Driveway Design Tips
Posted on 3rd June 2020 at 11:21
Factors to be considered in determining driveway design and create a practical layout with appealing results
The ubiquitous front garden has been replaced by the equally ubiquitous driveway. Front garden spaces, once rich in features including lush lawns, boastful colourful borders, stand out specimen trees etc have each succumbed to the ever growing demand and need to provide space for car parking.
The relentless growth trends in private car ownership are matched only by ever decreasing capacity in off street car parking spaces which has seen many traditional front gardens being replaced by driveways. For many old and especially gardens, this trend is so dramatic, that for the most part, front gardens have become driveways with barely enough space to meet owner demands for car parking and very little else.
But for many home/car owners it doesn’t need to be like this. It is possible with some careful planning and creative thinking to develop the front garden which meets the demands of not only the ‘driveway’ but to also create a well planted garden space rich in colour, range and maintainable.
The critical design challenge for good driveway design is spatial layout in which sufficient space is allocated for safe and practical car parking but also proportionately an adequate amount of space for the softer planted elements.
Another design aspect is the orientation of the various spaces (driveway, lawn, planted borders etc), there are many ways to define each space, some owners may prefer the more formal (‘linear’) layout, in contrast some may opt for a softer layout featuring short or gentle curves, a more rounded treatment of the individual areas. The more interesting the layout the more appealing the overall results will be.
When it comes to allocating space for planted borders, the wider the better. Traditionally planted borders would typically range from 900mm (3 feet) to 1.8m (6 feet) deep and sometimes more. The inevitable lack of space leading to a great loss in size of lawn area also impacts the potential space for perimeter planted borders. Here too the pressure on space is significant, for example to grow and sustain a reasonable perimeter hedge will require a minimum of 0.6m but 0.9m would be better. To provide and space scope for a combined hedge and ornamental planting scheme will require a minimum border depth of 1.5m. Where space is plentiful, calculating the amount of space each area requires is generally easier and straight forward.
Planting schemes warrant special consideration, choose plants careful, matching height and spread characteristics to the space available will not only provide better visual results, but also dramatically reduce the maintenance requirements. How often do we see plants overgrown or outgrowing spaces and the inevitable onerous task of regular cutting/pruning. Choose plants carefully, not only saves on maintenance but will probably save on costs too. Whilst some may wish to approach selection with restraint, others prefer a much diversified selection. Often restricting the ornamental plant selections to three varieties can be very effective with the repeat pattern providing a harmonious display.

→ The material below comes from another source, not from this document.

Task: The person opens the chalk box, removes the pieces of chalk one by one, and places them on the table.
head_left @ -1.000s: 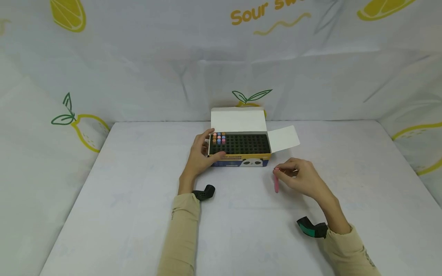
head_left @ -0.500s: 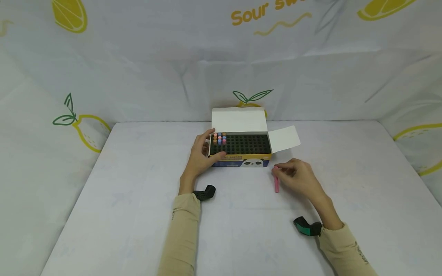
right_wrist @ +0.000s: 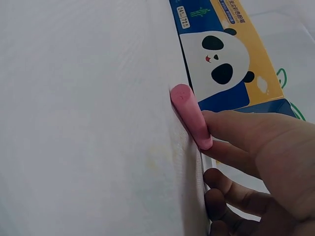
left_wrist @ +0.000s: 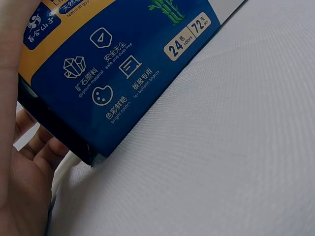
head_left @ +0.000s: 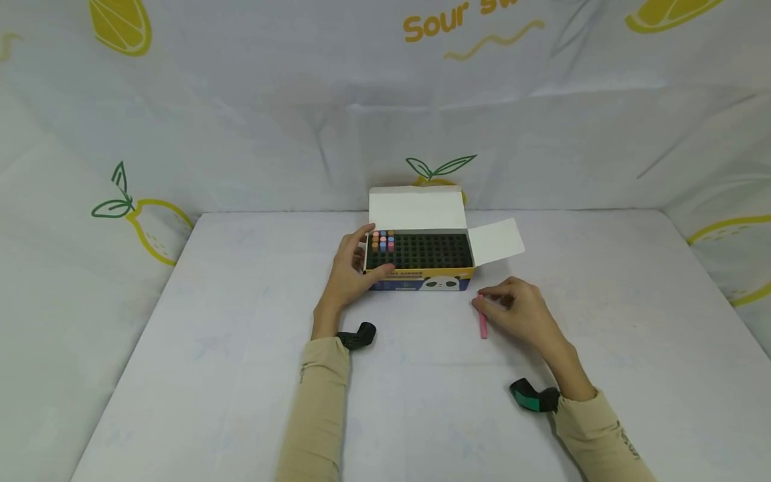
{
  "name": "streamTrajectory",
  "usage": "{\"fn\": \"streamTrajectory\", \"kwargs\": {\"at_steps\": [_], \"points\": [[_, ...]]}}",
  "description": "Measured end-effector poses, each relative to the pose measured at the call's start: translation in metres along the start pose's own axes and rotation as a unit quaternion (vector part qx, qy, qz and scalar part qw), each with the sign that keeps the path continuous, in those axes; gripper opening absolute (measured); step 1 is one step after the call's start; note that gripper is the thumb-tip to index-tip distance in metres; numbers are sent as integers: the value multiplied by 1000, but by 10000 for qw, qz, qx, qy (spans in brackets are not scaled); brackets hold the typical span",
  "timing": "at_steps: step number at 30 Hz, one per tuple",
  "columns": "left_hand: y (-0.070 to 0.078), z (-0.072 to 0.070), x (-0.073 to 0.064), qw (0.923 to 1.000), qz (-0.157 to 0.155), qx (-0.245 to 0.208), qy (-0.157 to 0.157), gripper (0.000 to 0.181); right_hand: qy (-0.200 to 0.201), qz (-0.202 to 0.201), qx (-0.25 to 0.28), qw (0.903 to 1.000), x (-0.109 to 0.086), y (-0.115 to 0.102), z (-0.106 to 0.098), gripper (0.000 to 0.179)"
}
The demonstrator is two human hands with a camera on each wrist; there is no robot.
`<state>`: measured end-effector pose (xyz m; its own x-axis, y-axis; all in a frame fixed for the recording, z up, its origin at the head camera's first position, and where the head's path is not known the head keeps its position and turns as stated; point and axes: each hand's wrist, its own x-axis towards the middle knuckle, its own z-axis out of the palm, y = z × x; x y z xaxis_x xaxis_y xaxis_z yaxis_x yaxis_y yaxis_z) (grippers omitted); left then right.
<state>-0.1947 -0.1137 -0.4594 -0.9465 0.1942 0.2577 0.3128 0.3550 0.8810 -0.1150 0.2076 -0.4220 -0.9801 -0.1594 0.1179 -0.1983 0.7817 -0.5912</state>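
Observation:
A chalk box with a panda print stands at the table's back middle, lid raised, its dark insert full of holes. Several coloured chalk sticks fill holes at the insert's left end. My left hand grips the box's left end, thumb over the front rim; the left wrist view shows its fingers curled at the box's end. In front of the box's right corner, my right hand pinches the far end of a pink chalk stick between thumb and forefinger. That stick slants close over the white tabletop, near end toward me.
The white lid leans back toward the lemon-print cloth behind the table. A white side flap sticks out from the box's right end. White cloth covers the tabletop.
My right hand and forearm have shifted slightly left. The pink chalk stick's near end has come slightly toward me. My left hand and the box stay put.

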Motion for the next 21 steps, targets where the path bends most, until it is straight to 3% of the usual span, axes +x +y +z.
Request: {"fn": "streamTrajectory", "kwargs": {"at_steps": [16, 21], "points": [[-1, 0, 1, 10000, 46, 26, 17, 103, -59, -75, -65, 9999, 0, -1, -2, 20], [0, 0, 1, 10000, 34, -16, -5, 99, 153, -285, -68, 9995, 0, -4, -12, 18]]}}
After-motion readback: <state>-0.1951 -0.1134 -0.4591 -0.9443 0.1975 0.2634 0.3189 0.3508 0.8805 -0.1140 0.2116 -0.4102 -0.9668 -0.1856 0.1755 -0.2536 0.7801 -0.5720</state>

Probably the single and most demanding decision to make is the choice of driveway surface. Never has there been so an abundance of choice: natural stone, gravel/stone chippings and other manmade finishes. Often the choice of colour can be a deciding factor in selecting the preferred driveway surface finish. When it comes to natural stone paving, there are so many options available: type (limestone, sandstone, granite), size, shape, thickness, hand cut/machine cut, colour, textured, calibrated/uncalibrated, whatever you prefer, a few things are worth bearing in mind.
Natural stone with lighter hues may look warm and appealing, but many will succumb to becoming more easily discoloured by car tyres. Similarly in shaded areas, greening can be a problem and this discolouration is more likely to occur during the damp winter months. All this will result in lighter hues requiring more regular maintenance/ power washing. In contrast neutral greys are a more durable and harder wearing surface colour which not only contrasts well with other elements (lawns, planted borders) but requires considerably less maintenance than the paler alternatives.

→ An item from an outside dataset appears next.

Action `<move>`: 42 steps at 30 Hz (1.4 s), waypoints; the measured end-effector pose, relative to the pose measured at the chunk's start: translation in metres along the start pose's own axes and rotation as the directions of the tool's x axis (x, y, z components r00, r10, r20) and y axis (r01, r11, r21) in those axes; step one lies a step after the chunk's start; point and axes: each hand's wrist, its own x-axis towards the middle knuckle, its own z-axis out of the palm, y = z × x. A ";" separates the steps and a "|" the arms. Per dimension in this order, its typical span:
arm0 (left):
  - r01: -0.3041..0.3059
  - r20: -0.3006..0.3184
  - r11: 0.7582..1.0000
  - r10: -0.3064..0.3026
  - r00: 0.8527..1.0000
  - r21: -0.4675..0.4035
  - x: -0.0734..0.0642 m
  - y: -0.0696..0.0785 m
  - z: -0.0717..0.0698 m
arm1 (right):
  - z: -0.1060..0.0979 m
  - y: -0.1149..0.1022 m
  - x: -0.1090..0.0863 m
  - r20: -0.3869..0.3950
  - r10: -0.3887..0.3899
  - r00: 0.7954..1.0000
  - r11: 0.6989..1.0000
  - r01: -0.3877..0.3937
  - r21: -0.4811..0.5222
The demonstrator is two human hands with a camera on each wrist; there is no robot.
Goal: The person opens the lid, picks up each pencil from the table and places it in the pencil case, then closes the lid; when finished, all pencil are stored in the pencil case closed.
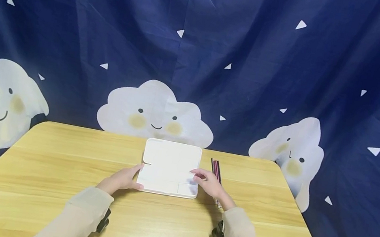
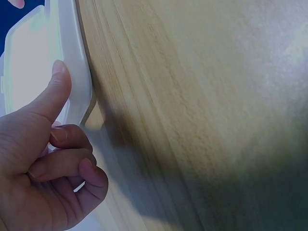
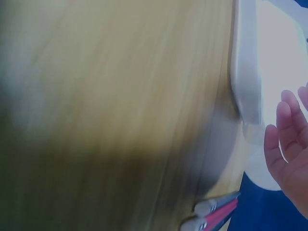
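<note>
Already the white case (image 1: 168, 172) lies open on the table (image 1: 55, 180) — left hand (image 1: 123, 177) gripping its left end, right hand (image 1: 208, 182) loose-fingered over its right side — but the pencils (image 1: 216, 169) lie outside, just beside it.

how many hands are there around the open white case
2: the left hand at the left edge of the white case, the right hand at its right side.
</note>
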 end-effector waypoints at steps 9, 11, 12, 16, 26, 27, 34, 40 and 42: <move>0.012 0.011 1.000 -0.012 1.000 0.008 -0.001 0.003 -0.002 | -0.010 0.067 0.004 -0.084 -0.138 0.987 0.989 0.142 0.042; 0.018 0.012 1.000 -0.018 1.000 0.006 -0.001 0.003 -0.002 | -0.013 0.069 0.003 -0.090 -0.116 0.989 0.993 0.119 0.027; 0.020 0.012 1.000 -0.020 1.000 0.005 -0.001 0.002 -0.001 | -0.015 0.070 0.002 -0.089 -0.093 0.992 0.995 0.095 0.020; 0.032 0.013 0.999 -0.032 0.999 -0.008 0.000 0.001 0.000 | -0.022 0.062 -0.003 -0.085 0.040 0.996 0.999 -0.042 -0.022; 0.035 0.011 0.999 -0.035 0.999 -0.010 0.000 0.003 -0.001 | -0.037 0.069 -0.015 -0.080 0.101 0.992 0.994 -0.105 -0.044; 0.034 0.010 0.999 -0.034 0.999 -0.007 -0.001 0.003 -0.001 | -0.038 0.070 -0.017 -0.080 0.107 0.991 0.993 -0.110 -0.039; 0.023 0.003 1.000 -0.023 1.000 0.018 -0.001 0.004 -0.001 | -0.045 0.078 -0.025 -0.072 0.147 0.987 0.988 -0.150 -0.041; 0.017 0.003 1.000 -0.017 1.000 0.011 -0.002 0.005 -0.002 | -0.047 0.087 -0.027 -0.047 0.210 0.977 0.976 -0.212 -0.048; 0.015 0.001 1.000 -0.015 1.000 0.005 -0.002 0.005 -0.002 | -0.047 0.089 -0.027 -0.035 0.215 0.976 0.975 -0.216 -0.048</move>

Probably the main reasons for the popularity of loose stone (two types chipped and rounded) surfaces are ease of installation and the most economical option available. As chipped stones are more easily compacted this helps to provide more stability making them more suitable for driveway areas than what would be possible with rounded pebble stone. The latter is best used in spaces where foot/car traffic is very limited but best used in ornamental areas. Both types are available in a range of sizes from 5mm – 25mm, the smaller sizes are easier to walk on but very small might stick to shoes (risk of scratching timber floors in entrance hallway), generally 14mm – 17mm would be the most popular sizes. Another factor to consider is wheeling a baby buggy /wheelie waste bin can be challenging, which is why one would include a paved pathway in loos e stone driveways. Another limitation is loose stone surfaces are not suitable for use on ground with a noticeable gradient. Even level ground with loose stone chippings will require an occasional rake to retain a neat and flat appearance.
Garden lighting is also a good addition to most front gardens or driveways. Bollard lighting is best for lighting parking areas and garden spike spots for lighting planted areas. Both are available with LED lamps to provide safe, reliable and inexpensive lighting results.